→ Exercise instructions
Because the material must be preserved as it stands, copy every line exactly.

*-*-*

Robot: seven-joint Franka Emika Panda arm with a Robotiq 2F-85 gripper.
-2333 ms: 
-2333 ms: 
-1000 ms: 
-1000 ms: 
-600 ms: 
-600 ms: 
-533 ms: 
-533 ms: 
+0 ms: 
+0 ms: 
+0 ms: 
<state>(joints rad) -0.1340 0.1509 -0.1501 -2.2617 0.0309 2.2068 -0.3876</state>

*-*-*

→ Answer space
Robot: seven-joint Franka Emika Panda arm with a Robotiq 2F-85 gripper.
-2333 ms: 
-2333 ms: 
-1000 ms: 
-1000 ms: 
-600 ms: 
-600 ms: 
-533 ms: 
-533 ms: 
+0 ms: 
+0 ms: 
+0 ms: 
<state>(joints rad) -0.1340 0.1509 -0.1501 -2.2617 0.0309 2.2068 -0.3876</state>

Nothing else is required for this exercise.